Exercise
A verbatim repetition of the data below is requested, without images.
____________________
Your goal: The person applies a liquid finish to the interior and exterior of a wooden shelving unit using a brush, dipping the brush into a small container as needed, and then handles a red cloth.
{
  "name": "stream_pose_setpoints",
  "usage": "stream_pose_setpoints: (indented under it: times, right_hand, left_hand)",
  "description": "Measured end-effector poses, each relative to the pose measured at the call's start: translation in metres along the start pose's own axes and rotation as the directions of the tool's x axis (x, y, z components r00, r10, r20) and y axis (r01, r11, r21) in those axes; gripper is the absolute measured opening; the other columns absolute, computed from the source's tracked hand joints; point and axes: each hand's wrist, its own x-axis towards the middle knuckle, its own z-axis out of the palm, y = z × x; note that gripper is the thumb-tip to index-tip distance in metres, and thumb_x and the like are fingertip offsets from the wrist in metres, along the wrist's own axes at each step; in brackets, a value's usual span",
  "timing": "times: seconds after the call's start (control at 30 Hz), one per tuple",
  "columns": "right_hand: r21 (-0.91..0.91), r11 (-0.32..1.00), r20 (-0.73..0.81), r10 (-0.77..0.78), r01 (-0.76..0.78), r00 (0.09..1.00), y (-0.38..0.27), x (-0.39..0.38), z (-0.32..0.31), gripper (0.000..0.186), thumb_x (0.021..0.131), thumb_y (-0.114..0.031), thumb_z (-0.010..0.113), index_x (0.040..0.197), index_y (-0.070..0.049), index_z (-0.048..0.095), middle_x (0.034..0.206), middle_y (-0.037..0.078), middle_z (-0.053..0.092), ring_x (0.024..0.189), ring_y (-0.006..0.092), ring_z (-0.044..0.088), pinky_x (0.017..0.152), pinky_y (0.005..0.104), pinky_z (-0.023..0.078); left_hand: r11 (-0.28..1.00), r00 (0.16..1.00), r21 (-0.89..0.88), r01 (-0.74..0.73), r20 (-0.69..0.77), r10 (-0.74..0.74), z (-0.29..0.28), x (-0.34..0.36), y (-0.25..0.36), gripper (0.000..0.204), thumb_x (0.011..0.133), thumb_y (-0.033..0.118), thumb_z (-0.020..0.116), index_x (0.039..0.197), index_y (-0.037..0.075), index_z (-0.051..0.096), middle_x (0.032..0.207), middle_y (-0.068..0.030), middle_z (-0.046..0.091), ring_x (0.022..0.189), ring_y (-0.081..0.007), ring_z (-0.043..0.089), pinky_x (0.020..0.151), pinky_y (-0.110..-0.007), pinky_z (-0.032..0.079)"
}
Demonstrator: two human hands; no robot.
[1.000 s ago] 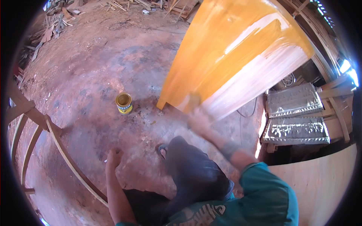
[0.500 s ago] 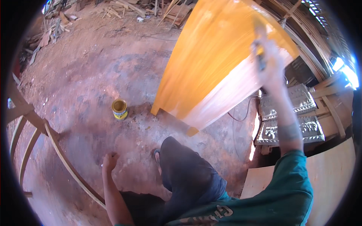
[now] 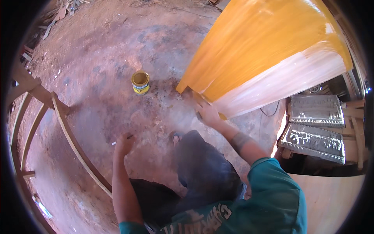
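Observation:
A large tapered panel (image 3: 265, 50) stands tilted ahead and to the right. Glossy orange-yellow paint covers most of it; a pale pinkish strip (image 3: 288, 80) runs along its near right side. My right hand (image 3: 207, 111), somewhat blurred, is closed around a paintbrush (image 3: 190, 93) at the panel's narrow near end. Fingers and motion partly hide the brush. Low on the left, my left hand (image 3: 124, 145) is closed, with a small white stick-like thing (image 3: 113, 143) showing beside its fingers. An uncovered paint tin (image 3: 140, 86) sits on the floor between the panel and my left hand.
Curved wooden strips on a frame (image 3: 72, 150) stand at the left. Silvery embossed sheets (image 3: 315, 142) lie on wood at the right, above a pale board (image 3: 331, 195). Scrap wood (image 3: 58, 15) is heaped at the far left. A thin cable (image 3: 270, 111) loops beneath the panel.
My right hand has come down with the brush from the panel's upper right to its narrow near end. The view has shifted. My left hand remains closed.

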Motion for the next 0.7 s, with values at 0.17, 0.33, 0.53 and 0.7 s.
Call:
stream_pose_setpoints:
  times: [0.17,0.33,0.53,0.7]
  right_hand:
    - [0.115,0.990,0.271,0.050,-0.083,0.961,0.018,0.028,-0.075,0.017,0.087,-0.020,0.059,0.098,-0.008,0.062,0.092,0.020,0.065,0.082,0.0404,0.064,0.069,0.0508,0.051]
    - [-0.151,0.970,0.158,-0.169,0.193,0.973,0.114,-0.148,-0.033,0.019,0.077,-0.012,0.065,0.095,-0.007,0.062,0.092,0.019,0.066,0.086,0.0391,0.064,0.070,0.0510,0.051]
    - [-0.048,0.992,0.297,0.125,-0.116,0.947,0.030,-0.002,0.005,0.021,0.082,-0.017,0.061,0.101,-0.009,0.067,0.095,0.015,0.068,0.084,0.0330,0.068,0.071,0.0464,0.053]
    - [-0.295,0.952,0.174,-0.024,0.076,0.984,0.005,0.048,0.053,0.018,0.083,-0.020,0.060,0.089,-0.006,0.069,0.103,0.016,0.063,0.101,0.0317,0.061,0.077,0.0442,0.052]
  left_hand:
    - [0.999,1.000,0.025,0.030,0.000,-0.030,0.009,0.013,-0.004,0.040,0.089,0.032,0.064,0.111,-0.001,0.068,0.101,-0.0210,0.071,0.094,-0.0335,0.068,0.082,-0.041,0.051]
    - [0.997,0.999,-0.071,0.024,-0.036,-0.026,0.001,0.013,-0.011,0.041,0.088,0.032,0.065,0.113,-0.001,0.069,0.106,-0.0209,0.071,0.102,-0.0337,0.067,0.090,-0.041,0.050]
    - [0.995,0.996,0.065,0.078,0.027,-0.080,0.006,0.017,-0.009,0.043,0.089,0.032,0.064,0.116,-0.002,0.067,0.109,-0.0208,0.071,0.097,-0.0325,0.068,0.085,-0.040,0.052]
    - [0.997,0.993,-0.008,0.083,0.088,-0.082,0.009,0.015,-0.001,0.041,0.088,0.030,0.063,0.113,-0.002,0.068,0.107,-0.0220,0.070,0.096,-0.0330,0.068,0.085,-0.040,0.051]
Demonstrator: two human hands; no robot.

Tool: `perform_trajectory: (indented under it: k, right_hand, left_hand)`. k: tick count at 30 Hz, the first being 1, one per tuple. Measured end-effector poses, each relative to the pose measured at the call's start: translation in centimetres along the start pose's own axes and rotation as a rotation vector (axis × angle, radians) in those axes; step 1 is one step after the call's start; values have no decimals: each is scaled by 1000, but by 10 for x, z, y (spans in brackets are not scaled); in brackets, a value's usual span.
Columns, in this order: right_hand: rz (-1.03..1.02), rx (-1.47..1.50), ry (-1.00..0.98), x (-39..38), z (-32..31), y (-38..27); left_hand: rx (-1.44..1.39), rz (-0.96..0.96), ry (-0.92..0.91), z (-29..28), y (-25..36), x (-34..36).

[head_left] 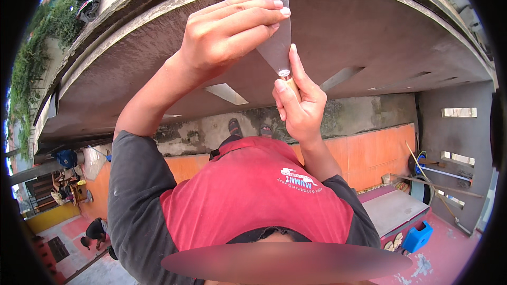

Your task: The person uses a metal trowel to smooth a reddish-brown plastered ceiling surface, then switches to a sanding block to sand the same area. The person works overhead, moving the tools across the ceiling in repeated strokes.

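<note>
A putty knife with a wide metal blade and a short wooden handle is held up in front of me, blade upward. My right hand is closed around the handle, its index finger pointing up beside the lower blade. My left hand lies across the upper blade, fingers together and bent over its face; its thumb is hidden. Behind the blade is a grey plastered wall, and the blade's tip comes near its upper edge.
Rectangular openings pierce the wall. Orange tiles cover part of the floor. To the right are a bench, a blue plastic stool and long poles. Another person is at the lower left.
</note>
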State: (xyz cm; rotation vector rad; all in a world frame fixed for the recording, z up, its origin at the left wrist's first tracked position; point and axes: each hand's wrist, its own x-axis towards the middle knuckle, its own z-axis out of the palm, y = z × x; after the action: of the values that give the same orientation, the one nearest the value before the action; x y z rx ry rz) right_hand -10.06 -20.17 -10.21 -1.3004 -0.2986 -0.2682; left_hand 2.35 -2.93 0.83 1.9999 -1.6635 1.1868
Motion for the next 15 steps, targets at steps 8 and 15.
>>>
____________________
Answer section
Your goal: The person applies a liquid finish to the interior and exterior of a wooden shelving unit using a brush, dipping the brush into a small container as needed, and then handles a red cloth.
{
  "name": "stream_pose_setpoints",
  "usage": "stream_pose_setpoints: (indented under it: times, right_hand, left_hand)",
  "description": "Measured end-effector poses, each relative to the pose measured at the call's start: translation in metres along the start pose's own axes and rotation as the directions of the tool's x axis (x, y, z components r00, r10, r20) and y axis (r01, r11, r21) in those axes; gripper is the absolute measured opening; the other columns absolute, computed from the source's tracked hand joints; point and axes: each hand's wrist, its own x-axis towards the middle knuckle, its own z-axis out of the palm, y = z × x; note that gripper is the thumb-tip to index-tip distance in metres, and thumb_x and the like are fingertip offsets from the wrist in metres, along the wrist's own axes at each step; in brackets, a value's usual span",
  "timing": "times: seconds after the call's start (control at 30 Hz), one per tuple",
  "columns": "right_hand: r21 (-0.91..0.91), r11 (-0.32..1.00), r20 (-0.73..0.81), r10 (-0.77..0.78), r01 (-0.76..0.78), r00 (0.09..1.00), y (-0.38..0.27), x (-0.39..0.38), z (-0.32..0.31), gripper (0.000..0.186), thumb_x (0.021..0.131), thumb_y (-0.114..0.031), thumb_z (-0.010..0.113), index_x (0.040..0.197), index_y (-0.070..0.049), index_z (-0.048..0.095), middle_x (0.034..0.206), middle_y (-0.037..0.078), middle_z (-0.053..0.092), ring_x (0.024..0.189), ring_y (-0.006..0.092), ring_z (-0.044..0.088), pinky_x (0.017..0.152), pinky_y (0.005..0.104), pinky_z (-0.023..0.078); left_hand: r11 (-0.28..1.00), r00 (0.16..1.00), r21 (-0.89..0.88), r01 (-0.74..0.73), r20 (-0.69..0.77), r10 (-0.74..0.74), z (-0.29..0.28), x (-0.34..0.36), y (-0.25..0.36), gripper (0.000..0.204), thumb_x (0.011..0.133), thumb_y (-0.033..0.118), thumb_z (-0.020..0.116), index_x (0.039..0.197), index_y (-0.037..0.075), index_z (-0.051..0.096), middle_x (0.032..0.207), middle_y (-0.068..0.030), middle_z (-0.046..0.091), ring_x (0.022..0.189), ring_y (-0.081..0.007), ring_z (-0.043..0.089), pinky_x (0.020..0.151), pinky_y (-0.110..-0.007), pinky_z (-0.032..0.079)"
}
Demonstrator: two human hands; no robot.
[1.000 s ago] 
[0.500 s ago] 
[now] 
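Observation:
A large tapered panel (image 3: 265, 50) stands tilted ahead and to the right. Glossy orange-yellow paint covers most of it; a pale pinkish strip (image 3: 288, 80) runs along its near right side. My right hand (image 3: 207, 111), somewhat blurred, is closed around a paintbrush (image 3: 190, 93) at the panel's narrow near end. Fingers and motion partly hide the brush. Low on the left, my left hand (image 3: 124, 145) is closed, with a small white stick-like thing (image 3: 113, 143) showing beside its fingers. An uncovered paint tin (image 3: 140, 86) sits on the floor between the panel and my left hand.
Curved wooden strips on a frame (image 3: 72, 150) stand at the left. Silvery embossed sheets (image 3: 315, 142) lie on wood at the right, above a pale board (image 3: 331, 195). Scrap wood (image 3: 58, 15) is heaped at the far left. A thin cable (image 3: 270, 111) loops beneath the panel.
My right hand has come down with the brush from the panel's upper right to its narrow near end. The view has shifted. My left hand remains closed.
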
Motion for the next 0.7 s, with values at 0.17, 0.33, 0.53 and 0.7 s.
Call:
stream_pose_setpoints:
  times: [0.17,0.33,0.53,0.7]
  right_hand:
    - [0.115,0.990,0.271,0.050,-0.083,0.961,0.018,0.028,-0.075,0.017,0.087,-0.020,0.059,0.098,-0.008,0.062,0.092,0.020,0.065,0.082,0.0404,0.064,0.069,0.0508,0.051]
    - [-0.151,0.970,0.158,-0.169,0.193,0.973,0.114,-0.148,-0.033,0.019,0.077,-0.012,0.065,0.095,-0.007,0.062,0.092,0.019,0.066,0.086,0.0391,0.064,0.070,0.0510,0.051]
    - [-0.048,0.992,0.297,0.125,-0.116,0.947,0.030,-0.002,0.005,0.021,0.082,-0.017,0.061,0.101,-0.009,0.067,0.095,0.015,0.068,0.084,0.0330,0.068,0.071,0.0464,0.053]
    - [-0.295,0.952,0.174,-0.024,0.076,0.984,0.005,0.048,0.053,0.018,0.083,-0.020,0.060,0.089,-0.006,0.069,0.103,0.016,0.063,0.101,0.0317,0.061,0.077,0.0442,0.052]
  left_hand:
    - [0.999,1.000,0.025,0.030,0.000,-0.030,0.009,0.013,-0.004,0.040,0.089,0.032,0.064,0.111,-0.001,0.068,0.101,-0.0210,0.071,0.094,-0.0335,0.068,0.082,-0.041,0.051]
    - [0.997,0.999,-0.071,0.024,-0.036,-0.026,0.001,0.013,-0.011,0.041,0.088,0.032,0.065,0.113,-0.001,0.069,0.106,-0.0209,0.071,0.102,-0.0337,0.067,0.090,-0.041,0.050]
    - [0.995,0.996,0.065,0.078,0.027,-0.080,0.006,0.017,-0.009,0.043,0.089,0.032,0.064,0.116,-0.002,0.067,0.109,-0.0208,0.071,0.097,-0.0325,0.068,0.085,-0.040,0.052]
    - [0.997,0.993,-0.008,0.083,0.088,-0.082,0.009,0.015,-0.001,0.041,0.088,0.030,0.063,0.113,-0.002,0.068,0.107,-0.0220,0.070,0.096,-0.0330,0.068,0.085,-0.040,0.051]
Demonstrator: two human hands; no robot.

Tool: `perform_trajectory: (indented under it: k, right_hand, left_hand)`. k: tick count at 30 Hz, the first being 1, one per tuple. Measured end-effector poses, each relative to the pose measured at the call's start: translation in centimetres along the start pose's own axes and rotation as a rotation vector (axis × angle, radians) in those axes; step 1 is one step after the call's start; values have no decimals: each is scaled by 1000, but by 10 for x, z, y (spans in brackets are not scaled); in brackets, a value's usual span.
Columns, in this order: right_hand: rz (-1.03..1.02), rx (-1.47..1.50), ry (-1.00..0.98), x (-39..38), z (-32..31), y (-38..27); left_hand: rx (-1.44..1.39), rz (-0.96..0.96), ry (-0.92..0.91), z (-29..28), y (-25..36), x (-34..36).

[head_left] 

Your task: The person uses a metal trowel to smooth a reddish-brown plastered ceiling surface, then switches to a sanding block to sand the same area. The person works overhead, moving the tools across the ceiling in repeated strokes.

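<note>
A putty knife with a wide metal blade and a short wooden handle is held up in front of me, blade upward. My right hand is closed around the handle, its index finger pointing up beside the lower blade. My left hand lies across the upper blade, fingers together and bent over its face; its thumb is hidden. Behind the blade is a grey plastered wall, and the blade's tip comes near its upper edge.
Rectangular openings pierce the wall. Orange tiles cover part of the floor. To the right are a bench, a blue plastic stool and long poles. Another person is at the lower left.
</note>
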State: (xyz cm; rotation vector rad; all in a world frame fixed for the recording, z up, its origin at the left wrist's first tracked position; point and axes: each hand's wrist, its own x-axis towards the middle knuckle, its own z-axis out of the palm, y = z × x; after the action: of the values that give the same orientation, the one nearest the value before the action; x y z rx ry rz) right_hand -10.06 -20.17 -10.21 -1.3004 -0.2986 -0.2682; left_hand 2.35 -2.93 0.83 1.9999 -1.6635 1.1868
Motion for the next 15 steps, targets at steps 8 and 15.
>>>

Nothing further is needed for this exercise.